𝑲𝒂𝒎𝒂𝒓 𝑨𝒋𝒂𝒊𝒃

5.2K 470 19
                                    

Louisa tidak pernah  seberuntung ini

Ups! Gambar ini tidak mengikuti Pedoman Konten kami. Untuk melanjutkan publikasi, hapuslah gambar ini atau unggah gambar lain.

Louisa tidak pernah  seberuntung ini. Dia mendapatkan pekerjaan dengan gaji luar biasa besar, cukup tiga atau empat bulan kalau dia bisa mengatur keuangannya  baik, utang pada Louise selesai dibayar. Tugasnya hanya mengurus sebuah rumah tua, sesulit apa itu.

Meri Mason bahkan sudah membayar uang bulan pertama. Louisa yang terus mendapatkan desakan dari Louise sepanjang minggu melalui pesan dan telepon mengganggu, akhirnya mampu membayar. Setelah rekeningnya mendapatkan transfer. Dia sisakan untuk makan dan mungkin sebuah coat murah untuk menghadapi musim dingin nanti. Sebelum mendatangi tempat barunya, dia berbelanja.

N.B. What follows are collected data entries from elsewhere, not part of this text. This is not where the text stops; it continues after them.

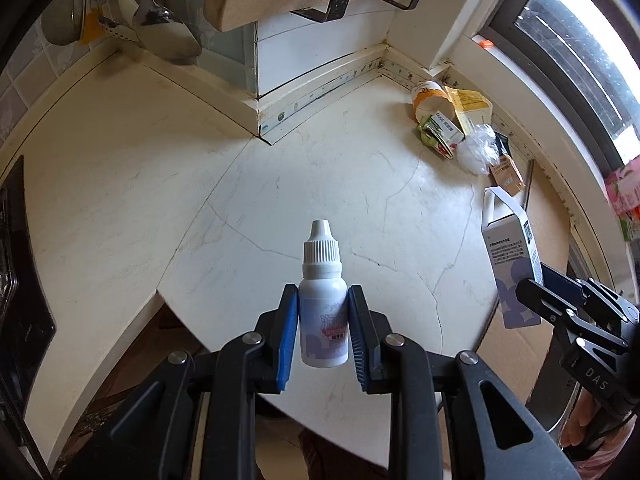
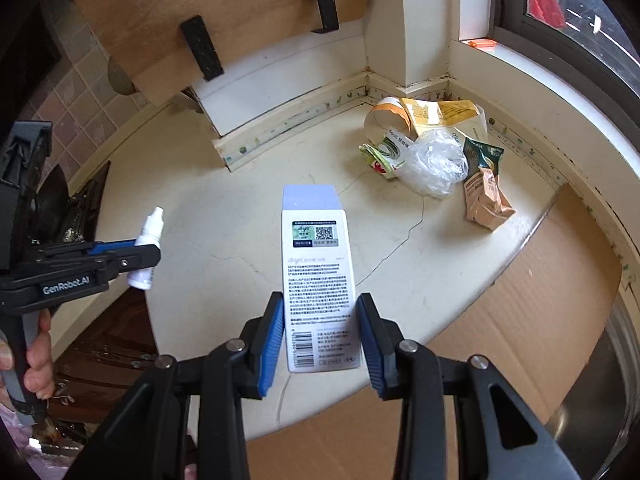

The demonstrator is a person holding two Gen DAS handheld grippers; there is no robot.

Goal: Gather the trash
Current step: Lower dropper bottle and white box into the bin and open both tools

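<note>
My left gripper (image 1: pixel 323 300) is shut on a small white dropper bottle (image 1: pixel 322 280), held upright above the front of the white counter (image 1: pixel 120 152). My right gripper (image 2: pixel 319 308) is shut on a white and lilac carton box (image 2: pixel 316 276) with printed text, held over the counter's front edge. Each gripper shows in the other's view: the right with the box (image 1: pixel 510 256) at the right, the left with the bottle (image 2: pixel 147 248) at the left. A pile of trash (image 2: pixel 432 148) lies in the far right corner: paper cup, yellow carton, crumpled clear plastic, snack wrappers. It also shows in the left wrist view (image 1: pixel 460 128).
A wooden cutting board (image 2: pixel 224 12) hangs on black brackets above the counter. Ladles and spoons (image 1: pixel 160 20) hang at the far left. A cardboard sheet (image 2: pixel 520 300) lies over a steel sink (image 2: pixel 612 392) at the right. A window (image 1: pixel 580 60) runs along the right. A dark stove (image 1: pixel 24 272) edges the left.
</note>
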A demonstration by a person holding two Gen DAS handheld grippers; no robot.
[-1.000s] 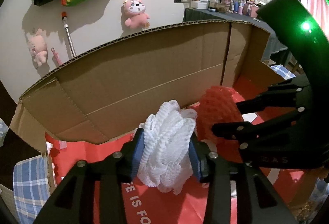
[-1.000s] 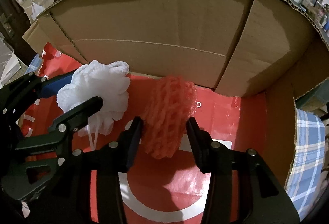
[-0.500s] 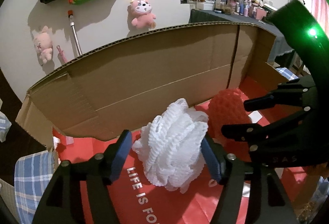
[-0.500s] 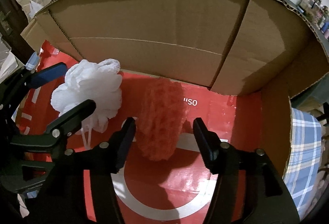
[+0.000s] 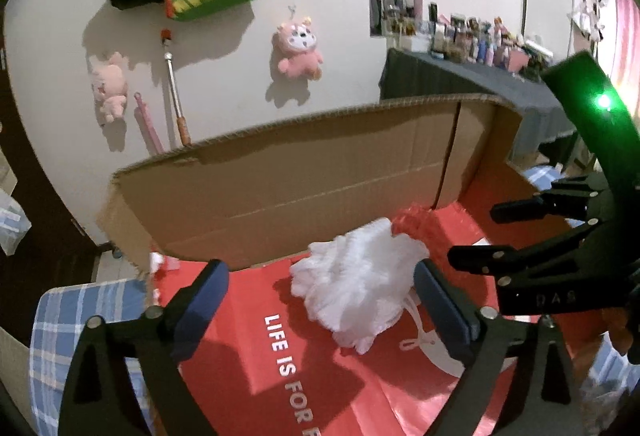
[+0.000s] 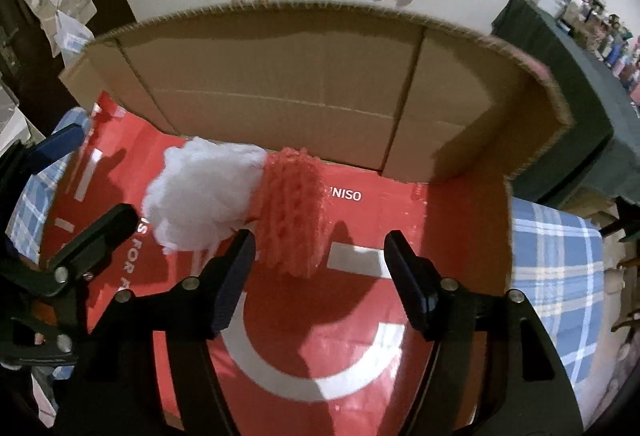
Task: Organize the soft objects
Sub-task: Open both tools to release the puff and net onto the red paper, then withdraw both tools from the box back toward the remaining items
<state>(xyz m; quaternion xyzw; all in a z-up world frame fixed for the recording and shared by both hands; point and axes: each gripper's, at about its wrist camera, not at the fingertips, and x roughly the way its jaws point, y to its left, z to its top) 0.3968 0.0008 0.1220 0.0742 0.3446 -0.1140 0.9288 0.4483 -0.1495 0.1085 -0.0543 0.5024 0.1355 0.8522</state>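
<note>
Here, inside a cardboard box [image 6: 280, 96] lined with a red printed bag [image 6: 320, 336], two mesh bath sponges lie side by side and touching, each just released. The left claw [image 5: 320, 300] stands wide apart, its jaws having just been opening; the white bath sponge [image 5: 356, 288] sits between its blue-padded fingers [image 5: 440, 308], close against the right-hand pad and clear of the left-hand one, resting on the bag near the lettering "LIFE IS FOR". The right claw [image 6: 320, 276] has likewise just been opening and grips nothing; the red bath sponge [image 6: 292, 212] lies just ahead of its tips, nearer the left-hand finger, with the white one directly to that sponge's left. From the left wrist view the right claw shows as a black frame at the right of the box, the red sponge partly hidden behind the white one. Beyond the box's far wall, a pink plush toy [image 5: 298, 50] hangs on the white wall, and blue plaid cloth [image 6: 560, 268] shows beside the box.
</note>
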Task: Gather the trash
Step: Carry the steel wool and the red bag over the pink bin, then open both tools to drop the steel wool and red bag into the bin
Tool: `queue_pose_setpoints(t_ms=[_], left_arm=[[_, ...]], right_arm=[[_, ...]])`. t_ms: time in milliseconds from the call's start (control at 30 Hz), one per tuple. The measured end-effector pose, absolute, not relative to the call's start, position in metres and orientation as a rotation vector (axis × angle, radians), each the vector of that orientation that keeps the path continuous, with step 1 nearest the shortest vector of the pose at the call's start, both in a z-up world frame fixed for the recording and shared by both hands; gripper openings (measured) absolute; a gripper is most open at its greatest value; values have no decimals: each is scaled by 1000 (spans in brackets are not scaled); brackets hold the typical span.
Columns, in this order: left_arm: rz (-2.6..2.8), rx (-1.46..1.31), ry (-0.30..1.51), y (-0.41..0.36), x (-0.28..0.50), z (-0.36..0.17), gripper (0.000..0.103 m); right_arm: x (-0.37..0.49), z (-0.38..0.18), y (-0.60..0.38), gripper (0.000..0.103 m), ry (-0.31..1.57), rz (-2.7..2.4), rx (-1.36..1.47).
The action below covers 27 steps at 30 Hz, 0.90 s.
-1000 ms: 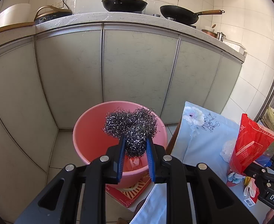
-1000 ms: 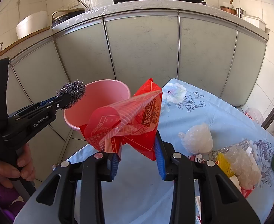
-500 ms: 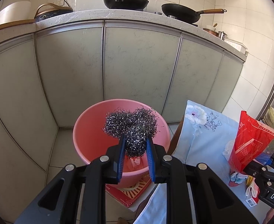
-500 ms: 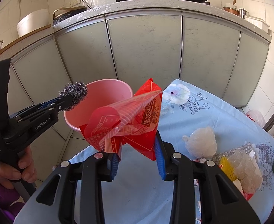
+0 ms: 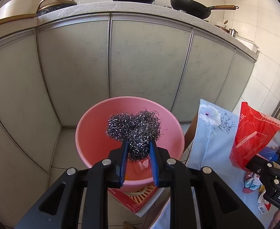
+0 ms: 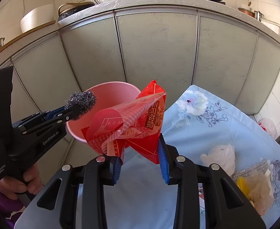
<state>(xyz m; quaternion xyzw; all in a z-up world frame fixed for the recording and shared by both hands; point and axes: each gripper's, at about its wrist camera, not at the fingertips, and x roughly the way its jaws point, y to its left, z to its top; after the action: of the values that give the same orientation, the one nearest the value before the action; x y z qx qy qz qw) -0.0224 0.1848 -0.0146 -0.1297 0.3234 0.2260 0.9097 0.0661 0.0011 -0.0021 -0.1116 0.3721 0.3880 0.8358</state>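
The table in front of you carries a pale blue flowered cloth. Off its far left corner, on the floor before the grey cabinet doors, stands the pink bucket. Your right gripper is clamped on a crumpled red plastic bag, held above the table's edge just beside the bucket. Your left gripper is pinched tight on a steel wool scourer, held over the bucket's open mouth. A crumpled white plastic wad lies on the cloth at your right.
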Motion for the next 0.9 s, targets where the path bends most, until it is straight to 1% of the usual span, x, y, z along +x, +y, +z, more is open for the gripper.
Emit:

Dua syarat mudah Meri Mason jabarkan di dalam rumah, pertama tidak boleh ada teh dan kedua, tidak ada televisi di sana. Meri tidak mengatakan apa alasannya, lagi pula Louisa tidak begitu peduli. Semalam dia menginap pada salah satu montel dibayar oleh asisten Meri sebagai ucapan terima kasih atas pertolongan Louisa sebab Wanita kaya itu lari dari pengawasannya dan tekad berjalan sendirian.

Hari ini menjelang sore, di bawah naungan Oktober akhir, Louisa duduk nyaman di dalam taxi dengan kopi panas di tangan menuju alamat yang sudah ditulis Meri Mason pada secarik kertas. Louisa hanya mengamati jalanan, memastikan saat dia membutuhkan sesuatu dia tahu jalur yang benar.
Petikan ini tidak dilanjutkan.